▶ To do
Where a picture appears, leave it out, and transcribe all the lines below exactly.

------------

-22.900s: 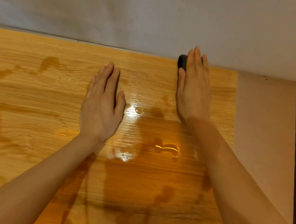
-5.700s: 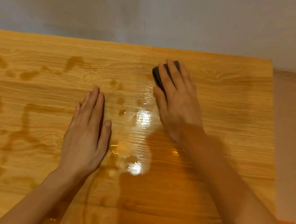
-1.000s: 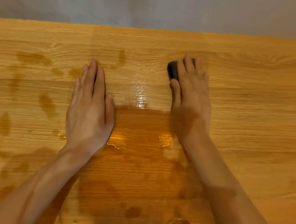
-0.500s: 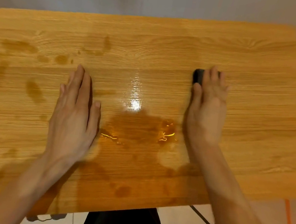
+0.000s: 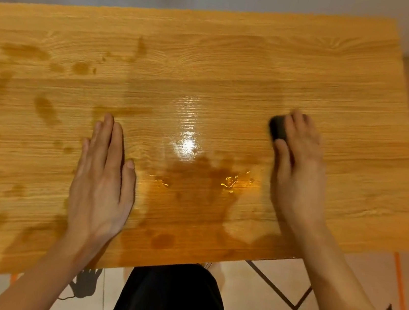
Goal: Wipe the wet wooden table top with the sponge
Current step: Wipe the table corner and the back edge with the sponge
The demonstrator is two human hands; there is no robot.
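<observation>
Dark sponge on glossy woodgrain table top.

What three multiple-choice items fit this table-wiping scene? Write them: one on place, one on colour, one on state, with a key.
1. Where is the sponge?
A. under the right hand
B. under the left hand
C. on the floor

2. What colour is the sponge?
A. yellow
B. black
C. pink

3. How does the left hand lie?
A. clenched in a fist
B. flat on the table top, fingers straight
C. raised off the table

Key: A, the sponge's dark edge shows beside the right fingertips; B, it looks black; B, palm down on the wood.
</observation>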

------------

▶ Finished task
-22.900s: 
-5.700s: 
-1.000s: 
-0.500s: 
+0.000s: 
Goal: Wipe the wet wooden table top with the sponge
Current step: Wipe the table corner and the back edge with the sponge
The demonstrator is two human hands; there is no robot.
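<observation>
Dark sponge on glossy woodgrain table top.

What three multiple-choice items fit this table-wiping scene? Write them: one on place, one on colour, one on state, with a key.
1. Where is the sponge?
A. under the right hand
B. under the left hand
C. on the floor

2. What colour is the sponge?
A. yellow
B. black
C. pink

3. How does the left hand lie?
A. clenched in a fist
B. flat on the table top, fingers straight
C. raised off the table

Key: A, the sponge's dark edge shows beside the right fingertips; B, it looks black; B, palm down on the wood.
</observation>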

The reply to this exercise is complete.